**Assigned task:** From the first line to the last, output the material exactly.

**Records supplied:**

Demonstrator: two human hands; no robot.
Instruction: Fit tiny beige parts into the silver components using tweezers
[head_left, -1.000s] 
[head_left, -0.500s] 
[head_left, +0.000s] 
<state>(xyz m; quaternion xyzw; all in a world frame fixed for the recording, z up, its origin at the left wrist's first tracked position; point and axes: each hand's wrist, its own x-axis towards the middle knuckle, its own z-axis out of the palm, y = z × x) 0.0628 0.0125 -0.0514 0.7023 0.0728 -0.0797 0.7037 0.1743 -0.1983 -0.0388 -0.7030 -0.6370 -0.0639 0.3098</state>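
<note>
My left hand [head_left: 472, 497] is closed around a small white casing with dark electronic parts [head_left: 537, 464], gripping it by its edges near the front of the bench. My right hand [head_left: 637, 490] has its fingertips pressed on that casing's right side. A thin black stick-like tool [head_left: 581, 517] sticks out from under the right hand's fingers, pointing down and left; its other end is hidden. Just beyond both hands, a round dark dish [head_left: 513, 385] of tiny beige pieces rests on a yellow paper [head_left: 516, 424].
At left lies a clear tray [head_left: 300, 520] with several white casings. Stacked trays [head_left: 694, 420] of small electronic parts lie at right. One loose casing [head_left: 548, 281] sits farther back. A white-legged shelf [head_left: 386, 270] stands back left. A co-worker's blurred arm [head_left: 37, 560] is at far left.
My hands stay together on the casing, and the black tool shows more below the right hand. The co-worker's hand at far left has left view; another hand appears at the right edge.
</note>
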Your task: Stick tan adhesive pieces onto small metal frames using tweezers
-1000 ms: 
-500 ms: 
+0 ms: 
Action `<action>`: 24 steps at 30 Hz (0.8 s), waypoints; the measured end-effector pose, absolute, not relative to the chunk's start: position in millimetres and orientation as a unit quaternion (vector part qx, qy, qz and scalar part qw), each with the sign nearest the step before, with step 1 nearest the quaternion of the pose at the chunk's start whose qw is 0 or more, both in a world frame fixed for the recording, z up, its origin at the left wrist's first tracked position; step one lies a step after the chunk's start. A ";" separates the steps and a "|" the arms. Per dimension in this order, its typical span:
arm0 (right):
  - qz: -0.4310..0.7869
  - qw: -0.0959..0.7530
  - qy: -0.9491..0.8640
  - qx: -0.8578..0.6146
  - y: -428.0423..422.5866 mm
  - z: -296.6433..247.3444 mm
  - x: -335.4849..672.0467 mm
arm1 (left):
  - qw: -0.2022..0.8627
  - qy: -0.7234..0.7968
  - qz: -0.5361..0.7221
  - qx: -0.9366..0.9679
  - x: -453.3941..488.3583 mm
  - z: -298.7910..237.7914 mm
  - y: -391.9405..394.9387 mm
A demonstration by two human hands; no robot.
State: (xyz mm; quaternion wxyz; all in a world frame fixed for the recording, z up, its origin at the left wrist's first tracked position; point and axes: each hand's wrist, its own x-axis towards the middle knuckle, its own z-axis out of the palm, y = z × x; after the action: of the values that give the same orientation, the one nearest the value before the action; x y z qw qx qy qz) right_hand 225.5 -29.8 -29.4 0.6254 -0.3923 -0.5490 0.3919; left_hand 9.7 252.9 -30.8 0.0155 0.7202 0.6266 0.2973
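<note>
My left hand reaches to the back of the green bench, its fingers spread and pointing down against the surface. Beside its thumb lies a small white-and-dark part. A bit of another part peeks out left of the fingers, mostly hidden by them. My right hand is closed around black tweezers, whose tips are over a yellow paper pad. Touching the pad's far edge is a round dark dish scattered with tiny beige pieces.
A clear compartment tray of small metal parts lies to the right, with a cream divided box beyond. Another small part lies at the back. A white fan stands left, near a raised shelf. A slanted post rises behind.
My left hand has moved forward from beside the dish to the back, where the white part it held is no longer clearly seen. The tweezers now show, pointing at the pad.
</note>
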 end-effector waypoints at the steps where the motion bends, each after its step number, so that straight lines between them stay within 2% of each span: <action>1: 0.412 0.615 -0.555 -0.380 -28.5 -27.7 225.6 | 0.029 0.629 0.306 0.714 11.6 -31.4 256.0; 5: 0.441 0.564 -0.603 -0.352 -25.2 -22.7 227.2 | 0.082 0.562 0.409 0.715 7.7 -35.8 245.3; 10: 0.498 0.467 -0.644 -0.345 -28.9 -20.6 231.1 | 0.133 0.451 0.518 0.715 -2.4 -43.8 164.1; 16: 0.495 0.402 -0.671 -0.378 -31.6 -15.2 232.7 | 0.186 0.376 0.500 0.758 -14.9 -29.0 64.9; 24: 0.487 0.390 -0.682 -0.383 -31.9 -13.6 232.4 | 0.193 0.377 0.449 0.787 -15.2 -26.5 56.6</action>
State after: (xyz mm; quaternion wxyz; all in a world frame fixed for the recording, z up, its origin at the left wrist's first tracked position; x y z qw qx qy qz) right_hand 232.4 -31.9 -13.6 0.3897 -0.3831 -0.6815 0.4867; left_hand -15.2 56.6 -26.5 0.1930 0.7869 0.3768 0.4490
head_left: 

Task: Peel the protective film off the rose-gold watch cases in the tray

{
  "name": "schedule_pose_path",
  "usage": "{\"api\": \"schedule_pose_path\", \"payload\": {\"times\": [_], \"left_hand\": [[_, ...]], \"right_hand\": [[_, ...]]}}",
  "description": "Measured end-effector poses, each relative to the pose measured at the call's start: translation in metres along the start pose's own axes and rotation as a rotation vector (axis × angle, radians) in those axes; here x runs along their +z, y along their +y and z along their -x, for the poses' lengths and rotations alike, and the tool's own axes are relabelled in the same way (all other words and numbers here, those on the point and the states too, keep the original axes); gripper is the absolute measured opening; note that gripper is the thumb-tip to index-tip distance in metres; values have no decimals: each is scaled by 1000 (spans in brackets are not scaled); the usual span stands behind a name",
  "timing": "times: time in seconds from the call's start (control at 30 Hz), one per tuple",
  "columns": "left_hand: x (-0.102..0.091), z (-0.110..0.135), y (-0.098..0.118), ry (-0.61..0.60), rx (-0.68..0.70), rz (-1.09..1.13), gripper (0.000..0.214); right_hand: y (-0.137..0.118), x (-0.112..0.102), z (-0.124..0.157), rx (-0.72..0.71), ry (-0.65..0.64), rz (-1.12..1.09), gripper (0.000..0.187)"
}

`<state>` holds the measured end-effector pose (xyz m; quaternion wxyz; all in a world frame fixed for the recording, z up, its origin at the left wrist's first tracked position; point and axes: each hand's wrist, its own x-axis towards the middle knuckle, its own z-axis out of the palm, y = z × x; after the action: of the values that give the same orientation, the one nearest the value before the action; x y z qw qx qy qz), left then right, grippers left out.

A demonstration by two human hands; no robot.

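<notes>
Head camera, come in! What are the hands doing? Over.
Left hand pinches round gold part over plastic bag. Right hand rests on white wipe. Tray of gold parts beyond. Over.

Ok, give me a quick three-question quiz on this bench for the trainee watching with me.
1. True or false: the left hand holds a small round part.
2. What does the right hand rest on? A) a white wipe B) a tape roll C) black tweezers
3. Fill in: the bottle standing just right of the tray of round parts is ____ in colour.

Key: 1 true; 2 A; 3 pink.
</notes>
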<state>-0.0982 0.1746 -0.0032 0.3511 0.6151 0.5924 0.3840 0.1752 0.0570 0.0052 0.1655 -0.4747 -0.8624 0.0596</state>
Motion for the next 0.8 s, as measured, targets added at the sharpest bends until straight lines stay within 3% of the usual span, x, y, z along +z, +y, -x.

**Written answer:**
Demonstrator: two human hands; no robot.
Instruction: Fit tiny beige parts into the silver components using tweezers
[head_left, -1.000s] 
[head_left, -0.500s] 
[head_left, +0.000s] 
<state>(xyz m; quaternion xyzw; all in a world frame fixed for the recording, z up, its origin at the left wrist's first tracked position; point and axes: each hand's wrist, its own x-axis towards the middle knuckle, its own z-axis out of the palm, y = z × x) 0.0628 0.0125 -0.0514 0.7023 0.0728 -0.0797 0.7037 0.1743 -0.1983 -0.0388 -0.7030 -0.6370 -0.0639 0.3098</state>
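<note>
My left hand [head_left: 472, 497] is closed around a small white casing with dark electronic parts [head_left: 537, 464], gripping it by its edges near the front of the bench. My right hand [head_left: 637, 490] has its fingertips pressed on that casing's right side. A thin black stick-like tool [head_left: 581, 517] sticks out from under the right hand's fingers, pointing down and left; its other end is hidden. Just beyond both hands, a round dark dish [head_left: 513, 385] of tiny beige pieces rests on a yellow paper [head_left: 516, 424].
At left lies a clear tray [head_left: 300, 520] with several white casings. Stacked trays [head_left: 694, 420] of small electronic parts lie at right. One loose casing [head_left: 548, 281] sits farther back. A white-legged shelf [head_left: 386, 270] stands back left. A co-worker's blurred arm [head_left: 37, 560] is at far left.
My hands stay together on the casing, and the black tool shows more below the right hand. The co-worker's hand at far left has left view; another hand appears at the right edge.
</note>
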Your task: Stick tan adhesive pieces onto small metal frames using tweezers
-1000 ms: 
-500 ms: 
+0 ms: 
Action `<action>`: 24 steps at 30 Hz (0.8 s), waypoints; the measured end-effector pose, absolute, not relative to the chunk's start: position in millimetres and orientation as a unit quaternion (vector part qx, qy, qz and scalar part qw), each with the sign nearest the step before, with step 1 nearest the quaternion of the pose at the chunk's start whose qw is 0 or more, both in a world frame fixed for the recording, z up, its origin at the left wrist's first tracked position; step one lies a step after the chunk's start. A ";" separates the steps and a "|" the arms. Per dimension in this order, its typical span:
arm0 (right):
  - qz: -0.4310..0.7869
  - qw: -0.0959..0.7530
  - qy: -0.9491..0.8640
  - qx: -0.8578..0.6146
  - y: -428.0423..422.5866 mm
  - z: -296.6433..247.3444 mm
  - x: -335.4849..672.0467 mm
arm1 (left):
  - qw: -0.2022..0.8627
  - qy: -0.7234..0.7968
  - qz: -0.5361..0.7221
  - qx: -0.9366..0.9679
  - x: -453.3941..488.3583 mm
  - z: -298.7910..237.7914 mm
  - y: -391.9405..394.9387 mm
A demonstration by two human hands; no robot.
State: (xyz mm; quaternion wxyz; all in a world frame fixed for the recording, z up, its origin at the left wrist's first tracked position; point and axes: each hand's wrist, its own x-axis towards the middle knuckle, its own z-axis out of the palm, y = z × x; after the action: of the values that give the same orientation, the one nearest the value before the action; x y z qw qx qy qz) right_hand 225.5 -29.8 -29.4 0.6254 -0.3923 -0.5490 0.3919; left_hand 9.7 252.9 -30.8 0.0155 0.7202 0.6266 0.2973
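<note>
My left hand reaches to the back of the green bench, its fingers spread and pointing down against the surface. Beside its thumb lies a small white-and-dark part. A bit of another part peeks out left of the fingers, mostly hidden by them. My right hand is closed around black tweezers, whose tips are over a yellow paper pad. Touching the pad's far edge is a round dark dish scattered with tiny beige pieces.
A clear compartment tray of small metal parts lies to the right, with a cream divided box beyond. Another small part lies at the back. A white fan stands left, near a raised shelf. A slanted post rises behind.
My left hand has moved forward from beside the dish to the back, where the white part it held is no longer clearly seen. The tweezers now show, pointing at the pad.
</note>
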 end-effector waypoints at the steps where the motion bends, each after its step number, so that straight lines between them stay within 2% of each span: <action>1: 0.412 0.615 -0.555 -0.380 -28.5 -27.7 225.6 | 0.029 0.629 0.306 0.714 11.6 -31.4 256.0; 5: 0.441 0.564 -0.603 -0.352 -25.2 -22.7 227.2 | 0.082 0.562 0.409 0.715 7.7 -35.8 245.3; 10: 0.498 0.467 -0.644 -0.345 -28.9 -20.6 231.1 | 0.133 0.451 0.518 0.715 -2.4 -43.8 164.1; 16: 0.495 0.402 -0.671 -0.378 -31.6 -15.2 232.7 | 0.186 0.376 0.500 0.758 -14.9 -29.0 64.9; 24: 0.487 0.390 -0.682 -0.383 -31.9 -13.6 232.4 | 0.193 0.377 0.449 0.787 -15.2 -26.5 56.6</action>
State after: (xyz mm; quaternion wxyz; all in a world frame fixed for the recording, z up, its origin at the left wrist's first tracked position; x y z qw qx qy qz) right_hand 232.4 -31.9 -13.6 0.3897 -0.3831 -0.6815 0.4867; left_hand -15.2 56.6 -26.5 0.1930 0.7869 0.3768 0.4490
head_left: 

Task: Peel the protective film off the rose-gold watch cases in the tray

{
  "name": "schedule_pose_path",
  "usage": "{\"api\": \"schedule_pose_path\", \"payload\": {\"times\": [_], \"left_hand\": [[_, ...]], \"right_hand\": [[_, ...]]}}",
  "description": "Measured end-effector poses, each relative to the pose measured at the call's start: translation in metres along the start pose's own axes and rotation as a rotation vector (axis × angle, radians) in those axes; here x runs along their +z, y along their +y and z along their -x, for the poses' lengths and rotations alike, and the tool's own axes are relabelled in the same way (all other words and numbers here, those on the point and the states too, keep the original axes); gripper is the absolute measured opening; note that gripper is the thumb-tip to index-tip distance in metres; values have no decimals: each is scaled by 1000 (spans in brackets are not scaled); the usual span stands behind a name",
  "timing": "times: time in seconds from the call's start (control at 30 Hz), one per tuple",
  "columns": "left_hand: x (-0.102..0.091), z (-0.110..0.135), y (-0.098..0.118), ry (-0.61..0.60), rx (-0.68..0.70), rz (-1.09..1.13), gripper (0.000..0.214); right_hand: y (-0.137..0.118), x (-0.112..0.102), z (-0.124..0.157), rx (-0.72..0.71), ry (-0.65..0.64), rz (-1.12..1.09), gripper (0.000..0.187)"
}

`<state>` holds the measured end-effector pose (xyz m; quaternion wxyz; all in a world frame fixed for the recording, z up, its origin at the left wrist's first tracked position; point and axes: each hand's wrist, its own x-axis towards the middle knuckle, its own z-axis out of the palm, y = z × x; after the action: of the values that give the same orientation, the one nearest the value before the action; x y z qw qx qy qz), left then right, grippers left out.

A demonstration by two human hands; no robot.

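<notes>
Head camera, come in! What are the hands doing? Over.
Left hand pinches round gold part over plastic bag. Right hand rests on white wipe. Tray of gold parts beyond. Over.

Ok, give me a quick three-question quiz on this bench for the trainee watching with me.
1. True or false: the left hand holds a small round part.
2. What does the right hand rest on? A) a white wipe B) a tape roll C) black tweezers
3. Fill in: the bottle standing just right of the tray of round parts is ____ in colour.

Key: 1 true; 2 A; 3 pink.
</notes>
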<state>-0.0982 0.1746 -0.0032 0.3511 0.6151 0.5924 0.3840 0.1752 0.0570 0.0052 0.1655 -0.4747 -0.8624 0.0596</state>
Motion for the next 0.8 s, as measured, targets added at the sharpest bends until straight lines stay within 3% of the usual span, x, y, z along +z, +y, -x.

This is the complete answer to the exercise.